Mackay reached Poona with Wellesley’s force of 9,500 men and 17 guns in April 1803 and the Peshwa was restored.  Daulut Rao Scindia of Gwalior, lurking to the north, was sent orders to submit to the Peshwa’s authority. Complicated discussions ensued while Wellesley advanced on to Scindia’s stronghold at Ahmednuggur. At the end of July the negotiations collapsed. Wellesley took Ahmednuggur and moved on again. On 23 September word came of substantial enemy forces at the village of Assaye.

Wellesley rode ahead and saw the army of Scindia nd his ally the Rajah of Berar drawn up on the far side Kaitna river, with the Juah river, which joined the Kaitna downstream, at their backs. The enemy numbered upwards of 10,000 irregular infantry, 30,000 irregular cavalry, over 100 guns, and 10,800 European trained Indian infantry under French, German, Portuguese, American and even British mercenaries.

As a frontal assault across the Kaitna would have been suicidal, Wellesley saw two small villages opposite each other downstream towards the confluence of the Kaitna and Juah and correctly guessed there must be a crossing point. Harassed by Mahratta cavalry and artillery, Wellesley’s force crossed by a ford so that they were now on the narrow spit of land between the two rivers, and on the flank of the Mahratta army’s original position on the Kaitna. At this point Scindia and Berar absented themselves from the field, leaving Anthony Pohlman, a Hanoverian formerly in East India Company service, to change the Mahratta front.
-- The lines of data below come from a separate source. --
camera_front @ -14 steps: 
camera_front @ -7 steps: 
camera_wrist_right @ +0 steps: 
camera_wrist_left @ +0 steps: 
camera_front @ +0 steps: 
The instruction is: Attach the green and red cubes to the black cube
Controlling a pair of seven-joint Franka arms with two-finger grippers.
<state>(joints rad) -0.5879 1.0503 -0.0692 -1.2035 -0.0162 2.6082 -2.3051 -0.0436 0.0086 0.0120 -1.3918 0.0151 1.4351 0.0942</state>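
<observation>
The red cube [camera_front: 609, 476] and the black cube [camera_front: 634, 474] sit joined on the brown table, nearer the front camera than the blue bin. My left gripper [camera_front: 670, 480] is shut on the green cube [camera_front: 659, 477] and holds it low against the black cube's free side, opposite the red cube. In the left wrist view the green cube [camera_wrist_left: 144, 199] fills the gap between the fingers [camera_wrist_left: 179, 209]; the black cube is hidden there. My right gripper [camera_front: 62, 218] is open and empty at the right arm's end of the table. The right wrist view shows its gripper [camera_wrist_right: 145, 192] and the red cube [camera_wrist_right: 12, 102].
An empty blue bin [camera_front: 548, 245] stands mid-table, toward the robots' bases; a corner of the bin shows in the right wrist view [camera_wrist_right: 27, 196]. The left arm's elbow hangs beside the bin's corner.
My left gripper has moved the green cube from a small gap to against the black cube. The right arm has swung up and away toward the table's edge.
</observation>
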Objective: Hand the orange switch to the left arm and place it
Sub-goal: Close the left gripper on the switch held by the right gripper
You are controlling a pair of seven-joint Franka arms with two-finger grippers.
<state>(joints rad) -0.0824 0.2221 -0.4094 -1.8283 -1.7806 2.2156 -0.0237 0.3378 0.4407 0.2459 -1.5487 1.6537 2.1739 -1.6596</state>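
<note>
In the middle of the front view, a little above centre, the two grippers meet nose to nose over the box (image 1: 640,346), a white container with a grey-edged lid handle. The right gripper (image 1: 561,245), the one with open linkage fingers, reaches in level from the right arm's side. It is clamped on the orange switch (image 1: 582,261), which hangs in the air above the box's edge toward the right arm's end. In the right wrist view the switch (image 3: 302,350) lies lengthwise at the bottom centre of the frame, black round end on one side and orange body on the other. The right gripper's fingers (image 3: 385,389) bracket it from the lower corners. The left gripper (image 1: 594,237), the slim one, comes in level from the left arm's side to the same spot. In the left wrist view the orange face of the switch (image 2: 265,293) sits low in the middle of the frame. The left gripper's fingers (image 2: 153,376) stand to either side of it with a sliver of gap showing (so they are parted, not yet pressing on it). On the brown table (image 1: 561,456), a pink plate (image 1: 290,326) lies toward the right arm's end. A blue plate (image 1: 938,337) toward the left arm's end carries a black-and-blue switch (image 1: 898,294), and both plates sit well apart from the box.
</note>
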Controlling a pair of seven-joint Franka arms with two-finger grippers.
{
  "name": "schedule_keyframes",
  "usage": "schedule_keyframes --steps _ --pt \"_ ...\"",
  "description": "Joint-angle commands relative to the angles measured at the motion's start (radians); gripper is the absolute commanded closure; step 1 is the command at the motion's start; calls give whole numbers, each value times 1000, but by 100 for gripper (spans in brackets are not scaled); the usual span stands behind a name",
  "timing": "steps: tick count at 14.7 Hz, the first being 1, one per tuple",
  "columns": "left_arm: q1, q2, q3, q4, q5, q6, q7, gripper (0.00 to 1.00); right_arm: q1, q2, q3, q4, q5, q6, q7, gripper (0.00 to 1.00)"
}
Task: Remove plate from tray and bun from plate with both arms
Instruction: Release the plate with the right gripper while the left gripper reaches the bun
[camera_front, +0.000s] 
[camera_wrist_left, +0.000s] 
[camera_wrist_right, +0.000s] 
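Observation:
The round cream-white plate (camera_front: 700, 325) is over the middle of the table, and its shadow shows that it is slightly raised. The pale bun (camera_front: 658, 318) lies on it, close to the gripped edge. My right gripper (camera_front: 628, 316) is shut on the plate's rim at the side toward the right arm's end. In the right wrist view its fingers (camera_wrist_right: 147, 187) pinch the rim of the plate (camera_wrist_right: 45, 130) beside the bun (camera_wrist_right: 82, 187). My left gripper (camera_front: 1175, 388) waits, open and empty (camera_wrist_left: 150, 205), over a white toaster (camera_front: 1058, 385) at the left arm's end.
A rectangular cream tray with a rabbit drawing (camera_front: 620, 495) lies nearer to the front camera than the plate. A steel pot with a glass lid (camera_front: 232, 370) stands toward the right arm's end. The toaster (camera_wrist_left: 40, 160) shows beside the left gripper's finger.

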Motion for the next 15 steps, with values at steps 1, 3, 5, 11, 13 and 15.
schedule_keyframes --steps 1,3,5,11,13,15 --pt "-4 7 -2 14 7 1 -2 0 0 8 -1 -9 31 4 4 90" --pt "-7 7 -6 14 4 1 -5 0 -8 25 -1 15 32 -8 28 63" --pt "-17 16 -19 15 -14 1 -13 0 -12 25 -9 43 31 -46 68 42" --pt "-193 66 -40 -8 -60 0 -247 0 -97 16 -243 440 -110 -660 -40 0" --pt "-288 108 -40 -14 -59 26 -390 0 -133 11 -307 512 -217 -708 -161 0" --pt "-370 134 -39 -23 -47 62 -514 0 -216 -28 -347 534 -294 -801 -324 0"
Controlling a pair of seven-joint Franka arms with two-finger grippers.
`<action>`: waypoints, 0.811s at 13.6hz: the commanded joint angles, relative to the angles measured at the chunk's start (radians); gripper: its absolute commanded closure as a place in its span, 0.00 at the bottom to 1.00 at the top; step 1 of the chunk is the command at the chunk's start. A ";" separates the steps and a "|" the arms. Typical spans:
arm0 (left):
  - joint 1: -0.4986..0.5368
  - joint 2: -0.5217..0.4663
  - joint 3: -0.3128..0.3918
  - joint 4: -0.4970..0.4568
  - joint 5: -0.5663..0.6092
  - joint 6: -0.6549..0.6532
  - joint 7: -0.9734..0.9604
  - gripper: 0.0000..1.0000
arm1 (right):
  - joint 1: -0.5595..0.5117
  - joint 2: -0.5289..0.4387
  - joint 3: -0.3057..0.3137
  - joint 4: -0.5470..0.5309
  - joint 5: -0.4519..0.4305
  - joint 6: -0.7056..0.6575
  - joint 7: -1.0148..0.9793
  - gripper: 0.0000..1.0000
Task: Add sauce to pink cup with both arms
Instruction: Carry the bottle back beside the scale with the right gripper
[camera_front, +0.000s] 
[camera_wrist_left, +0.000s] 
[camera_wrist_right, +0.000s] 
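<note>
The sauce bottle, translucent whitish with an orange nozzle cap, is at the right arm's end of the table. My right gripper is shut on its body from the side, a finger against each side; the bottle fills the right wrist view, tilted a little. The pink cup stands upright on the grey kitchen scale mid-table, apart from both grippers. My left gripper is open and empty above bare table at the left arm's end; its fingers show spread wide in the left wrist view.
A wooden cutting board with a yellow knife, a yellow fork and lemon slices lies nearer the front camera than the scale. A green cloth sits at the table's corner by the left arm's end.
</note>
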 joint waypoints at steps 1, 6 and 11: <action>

It was a difficult manouevre in the crowded space, yet it was accomplised with unexpected efficiency, so that the Mahratta infantry interspersed with guns faced Wellesley with the left flank resting on the heavily fortified Assaye.

In response Wellesley enacted his famous ‘hammer plan’ - deploying piquets only from 1st/8th Madras Infantry and 1st/10th Madras Infantry on the right of his line to act as the handle of the hammer, (intending to leave Assaye well alone), and deploying the 1st/10th Madras Infantry and the 78th Highlanders on his left to act as the hammer-head. As the historian Philip Mason wrote ‘Unfortunately, things did not go exactly as planned. The line of piquets diverged to the right, going too near Assaye; the 2nd/12th and 74th [Foot] followed them, moving directly on the village. The fire from the village was so hot that the advance was stopped on the right and there was a dangerous gap in the centre. The British guns were silenced and could no longer move because the draught-animals had been shot down. Of the fifty men  in one piquet 21 were killed and 24 wounded. The 74th were reduced from a battalion to a company, losing 17 officers and 400 men … It was now that the Marathas loosed a charge of cavalry at the already decimated infantry in front of Assaye village. On the left, the advance of the hammer head was going as planned; the 78th and 1st/10th had charged with the bayonet at the Mahratta line and driven from their guns. But the handle of the hammer was threatened with complete destruction.  Wellesley must have made up his mind instantaneously. He ordered H.M. 19th Light Dragoons and the 4th Native Cavalry to charge straight at the oncoming Mahratta  horse. In the frightful shock that followed, discipline told against the immense superiority of numbers crowded in too narrow a space. Now the infantry could move again; the whole advance went on; a second cavalry charge was thrown in on the left and the whole Mahratta line was driven back on the Juah.’

It was an astonishing victory. Wellesley captured 98 of the enemy’s guns and of his force close to 1,600 were killed or wounded. Scindia and Berar were broken and by the end of the year had surrendered to the Company. Thereafter the British domination of India was greatly aided by the result and decisiveness of Assaye, which served to scare many local states into submission.